Two wins from eight fixtures represents no sort of progress. If anything, Everton have regressed from last season when they lost just one of their last eight games to finish the campaign. The international break came at the right time for the Toffees, and Silva in particular, with damaging defeats to Bournemouth, Sheffield United and Burnley putting them in a perilous position.
Silva now has three games to save himself. Three points must be earned against West Ham early Saturday afternoon. Everton will also be expected to beat Brighton at the Amex Stadium the week after that. And then comes the Carabao Cup round of 16 clash against Watford. This represents perhaps Everton’s only route to silverware and so defeat to another struggling opponent would symbolise further regression.
What Silva needs over the coming weeks is more than just results. For all the hundreds of millions that have been splurged over the past few years, for all that the appointment of Marcel Brands as Director of Football was meant to herald a new direction, Everton still lack an identity.
They are a team without footballing principles.
There were signs towards the end of last season that Silva’s ideas were starting to take root at Goodison Park, but there has been no such suggestions this season. It’s time for the Portuguese to finally reveal his Everton masterplan, because if he doesn’t anytime soon the clock will stop ticking on his tenure at the club.

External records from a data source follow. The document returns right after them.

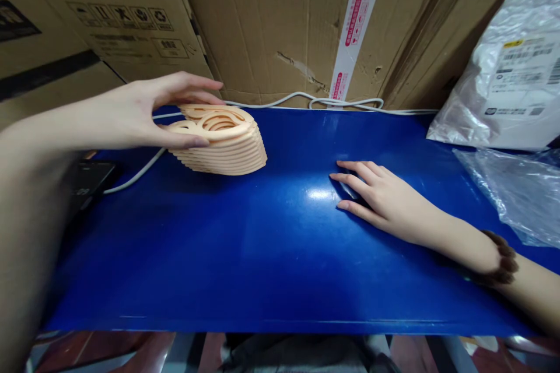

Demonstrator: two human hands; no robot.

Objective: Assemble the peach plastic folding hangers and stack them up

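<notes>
My left hand is closed on a stack of pale beige cut-out pieces at the left of the blue table. The thumb presses the stack's near side, and the fingers reach over its far side. Curved openings show in the top piece, and the layered edges of several pieces are visible below it. Whether the stack rests on the table or is slightly raised, I cannot tell. On the right, my right hand is open, its fingers apart and palm down at the table surface, holding nothing. A brown fuzzy band circles that wrist.
Cardboard boxes stand along the back of the blue table. A white cable runs along their base. A dark phone lies behind my left forearm. A labelled plastic parcel and clear plastic wrap are at the right.
</notes>
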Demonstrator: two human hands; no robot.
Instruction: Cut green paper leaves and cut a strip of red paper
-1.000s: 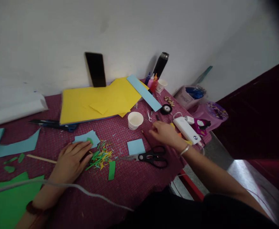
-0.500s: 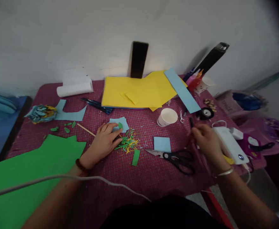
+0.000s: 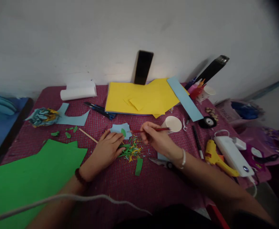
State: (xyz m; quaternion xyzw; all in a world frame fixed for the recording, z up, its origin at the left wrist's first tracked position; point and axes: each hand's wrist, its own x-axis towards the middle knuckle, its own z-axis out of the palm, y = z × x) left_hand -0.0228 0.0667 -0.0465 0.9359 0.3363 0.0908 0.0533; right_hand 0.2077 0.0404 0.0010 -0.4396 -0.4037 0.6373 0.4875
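Counter (image 3: pixel 127 187) maroon with fine check, pencil (image 3: pixel 162 129) red, leaf cutout (image 3: pixel 123 132) green, paper scrap (image 3: pixel 117 128) light blue, shreds (image 3: pixel 131 149) mixed green, yellow and pale blue, glue gun (image 3: pixel 210 151) yellow, cup (image 3: pixel 174 123) white.

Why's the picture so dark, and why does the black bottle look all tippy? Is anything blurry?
In the head view, the light is dim and the top right corner goes black; the bottle leans outward, maybe from lens stretch, with a soft shadow on the wall; the cable up front looks soft.
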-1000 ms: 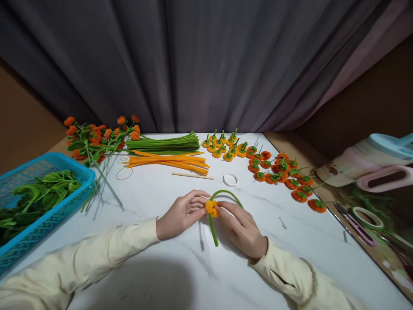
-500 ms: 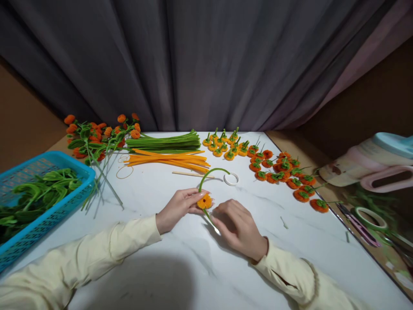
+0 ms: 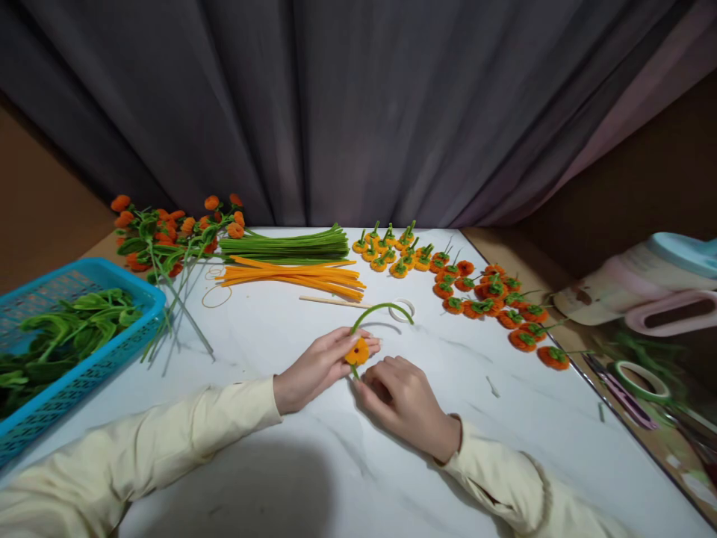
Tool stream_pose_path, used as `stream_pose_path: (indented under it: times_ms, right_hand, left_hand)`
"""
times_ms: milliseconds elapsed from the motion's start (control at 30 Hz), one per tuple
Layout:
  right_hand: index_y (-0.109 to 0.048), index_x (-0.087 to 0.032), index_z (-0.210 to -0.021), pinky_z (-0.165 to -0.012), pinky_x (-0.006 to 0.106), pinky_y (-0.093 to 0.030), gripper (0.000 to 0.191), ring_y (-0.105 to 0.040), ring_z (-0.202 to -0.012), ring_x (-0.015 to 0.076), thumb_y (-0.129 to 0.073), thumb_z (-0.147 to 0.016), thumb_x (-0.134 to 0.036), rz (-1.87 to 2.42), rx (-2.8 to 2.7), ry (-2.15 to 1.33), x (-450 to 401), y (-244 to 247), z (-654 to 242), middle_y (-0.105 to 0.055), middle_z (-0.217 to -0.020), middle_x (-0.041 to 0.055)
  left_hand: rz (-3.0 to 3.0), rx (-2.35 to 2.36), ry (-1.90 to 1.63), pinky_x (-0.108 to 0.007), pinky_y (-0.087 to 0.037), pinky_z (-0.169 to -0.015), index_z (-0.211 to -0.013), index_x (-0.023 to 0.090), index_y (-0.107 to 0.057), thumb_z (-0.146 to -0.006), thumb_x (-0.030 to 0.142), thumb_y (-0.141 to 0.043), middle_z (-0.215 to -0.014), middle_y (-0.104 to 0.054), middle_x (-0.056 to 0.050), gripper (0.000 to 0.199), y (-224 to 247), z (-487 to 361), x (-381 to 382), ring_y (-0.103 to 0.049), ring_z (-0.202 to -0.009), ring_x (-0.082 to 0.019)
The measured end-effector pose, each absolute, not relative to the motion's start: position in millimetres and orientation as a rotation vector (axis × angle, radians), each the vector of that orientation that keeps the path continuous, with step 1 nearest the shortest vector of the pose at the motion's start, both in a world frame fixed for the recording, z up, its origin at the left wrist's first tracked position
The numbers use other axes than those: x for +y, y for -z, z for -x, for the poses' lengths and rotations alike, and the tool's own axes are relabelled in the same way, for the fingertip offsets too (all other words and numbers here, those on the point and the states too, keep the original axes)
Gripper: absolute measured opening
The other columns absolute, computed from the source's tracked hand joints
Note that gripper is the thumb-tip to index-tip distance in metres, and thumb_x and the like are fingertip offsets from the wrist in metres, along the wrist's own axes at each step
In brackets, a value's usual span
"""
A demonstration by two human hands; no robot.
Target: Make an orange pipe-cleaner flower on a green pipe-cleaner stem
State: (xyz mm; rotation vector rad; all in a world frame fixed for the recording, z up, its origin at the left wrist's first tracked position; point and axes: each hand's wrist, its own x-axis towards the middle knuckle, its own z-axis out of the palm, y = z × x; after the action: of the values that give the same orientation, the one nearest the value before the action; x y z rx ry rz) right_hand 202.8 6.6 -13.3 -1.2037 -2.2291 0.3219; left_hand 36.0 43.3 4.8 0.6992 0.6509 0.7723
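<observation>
Between the thumb and fingers of my left hand (image 3: pixel 317 368) is a small yellow-orange fuzzy flower (image 3: pixel 357 351) with a dark centre hole. A green pipe cleaner (image 3: pixel 373 311) runs by the flower. Its long upper part arches to the right over the table, and a short piece shows below the petals. My right hand (image 3: pixel 404 403) is curled close by, thumb and forefinger closed at that lower green end. How the green piece joins the flower is hidden by my left fingers. Behind the hands lie a white ring (image 3: pixel 413 314) and a thin wooden stick (image 3: pixel 330 301).
Green pipe cleaners (image 3: pixel 285 246) and orange pipe cleaners (image 3: pixel 291 278) lie at the back. Yellow flower heads (image 3: pixel 399 267) and orange flower heads (image 3: pixel 523 341) spread to the right. Left are finished orange flowers (image 3: pixel 162 235) and a blue basket (image 3: pixel 151 299) of leaves. A tumbler (image 3: pixel 627 280) stands right.
The arched upper end of the green pipe cleaner has swung right and down, and less of it shows below the flower. My right hand has shifted slightly left.
</observation>
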Motion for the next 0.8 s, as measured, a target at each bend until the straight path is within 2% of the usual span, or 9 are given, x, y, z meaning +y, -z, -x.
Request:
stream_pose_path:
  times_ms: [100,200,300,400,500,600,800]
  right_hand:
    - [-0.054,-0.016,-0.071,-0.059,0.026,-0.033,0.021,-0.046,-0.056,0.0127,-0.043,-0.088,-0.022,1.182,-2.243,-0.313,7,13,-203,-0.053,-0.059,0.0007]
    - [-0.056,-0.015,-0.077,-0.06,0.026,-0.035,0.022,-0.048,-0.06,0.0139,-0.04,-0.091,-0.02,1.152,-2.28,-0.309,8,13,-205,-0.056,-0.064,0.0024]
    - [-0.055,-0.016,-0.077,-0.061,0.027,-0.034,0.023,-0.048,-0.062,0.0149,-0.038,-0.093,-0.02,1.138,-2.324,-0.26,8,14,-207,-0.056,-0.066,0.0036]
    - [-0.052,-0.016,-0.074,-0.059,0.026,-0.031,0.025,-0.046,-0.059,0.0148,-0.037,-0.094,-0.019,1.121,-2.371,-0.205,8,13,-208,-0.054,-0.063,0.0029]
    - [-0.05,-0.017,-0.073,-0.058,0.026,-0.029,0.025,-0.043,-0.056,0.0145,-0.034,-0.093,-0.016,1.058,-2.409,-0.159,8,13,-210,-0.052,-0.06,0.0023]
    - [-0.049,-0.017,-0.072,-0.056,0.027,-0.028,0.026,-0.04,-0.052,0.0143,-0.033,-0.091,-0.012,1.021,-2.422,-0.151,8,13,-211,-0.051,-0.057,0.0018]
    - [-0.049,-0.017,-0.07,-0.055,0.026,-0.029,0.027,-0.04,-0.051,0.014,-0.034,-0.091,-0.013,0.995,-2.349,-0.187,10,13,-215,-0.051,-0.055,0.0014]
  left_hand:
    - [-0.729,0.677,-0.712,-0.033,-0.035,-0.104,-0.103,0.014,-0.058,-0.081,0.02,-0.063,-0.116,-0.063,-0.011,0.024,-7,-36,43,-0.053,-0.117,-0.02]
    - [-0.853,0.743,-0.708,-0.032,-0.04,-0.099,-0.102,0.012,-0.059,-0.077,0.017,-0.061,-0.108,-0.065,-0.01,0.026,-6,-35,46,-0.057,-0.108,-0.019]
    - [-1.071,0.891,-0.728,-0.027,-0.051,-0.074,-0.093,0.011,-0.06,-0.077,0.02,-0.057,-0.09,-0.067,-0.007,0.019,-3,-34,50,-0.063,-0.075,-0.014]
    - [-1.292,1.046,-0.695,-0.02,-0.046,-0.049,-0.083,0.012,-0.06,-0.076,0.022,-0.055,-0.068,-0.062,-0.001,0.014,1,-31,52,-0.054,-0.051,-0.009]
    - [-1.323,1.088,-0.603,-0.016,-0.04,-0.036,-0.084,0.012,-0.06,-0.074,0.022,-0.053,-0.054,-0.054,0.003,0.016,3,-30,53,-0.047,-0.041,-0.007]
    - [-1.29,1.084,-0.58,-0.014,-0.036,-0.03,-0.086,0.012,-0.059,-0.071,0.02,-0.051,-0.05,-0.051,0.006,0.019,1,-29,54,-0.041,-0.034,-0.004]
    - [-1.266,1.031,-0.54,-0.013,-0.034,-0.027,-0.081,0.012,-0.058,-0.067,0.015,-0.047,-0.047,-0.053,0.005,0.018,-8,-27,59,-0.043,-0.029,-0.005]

“Everybody is behind the manager and we know the fans will always be behind the club,” assistant manager Duncan Ferguson insisted in an interview given this week. “We just need to turn the positivity that we’ve got around the place into victories and that’s what we’re looking to do.”
If there is positivity around Goodison Park, it’s been tough to see it on the pitch. Everton seem to be suffering from a form of oppression, especially in the final third. They have scored just six times in eight fixtures and lack the sort of attacking fluidity and potency expected of a team which has spent the best part of £500 million on transfers over the past four years.
Under Silva, Everton are toothless in attack, weak through the midfield and a soft touch at the back. It’s difficult to pick out one aspect of the team which the Portuguese has improved in his year-and-a-bit in charge of the Goodison Park side. They have the look of a team who are unclear on their roles and responsibilities.
In retrospect, it’s possible Everton were attracted to the idea of Silva rather than Silva as an actual coach. He is a stylish figure who wears a winter coat well and talks with the sort of Iberian flair that is so often synonymous with footballing knowledge and expertise. Silva has the optics of a good football manager, but has never matched this with results and performances on the pitch.
The time for transition at Goodison Park should have passed by now. Barren periods between the reigns of Roberto Martinez, Ronald Koeman and Sam Allardyce should have given way to a fresh harvest. Everton should be close to fruition, but there is nothing to pick from Silva’s tree. Should he bear no fruit over the coming weeks then his employers will have no choice but to sow new seeds.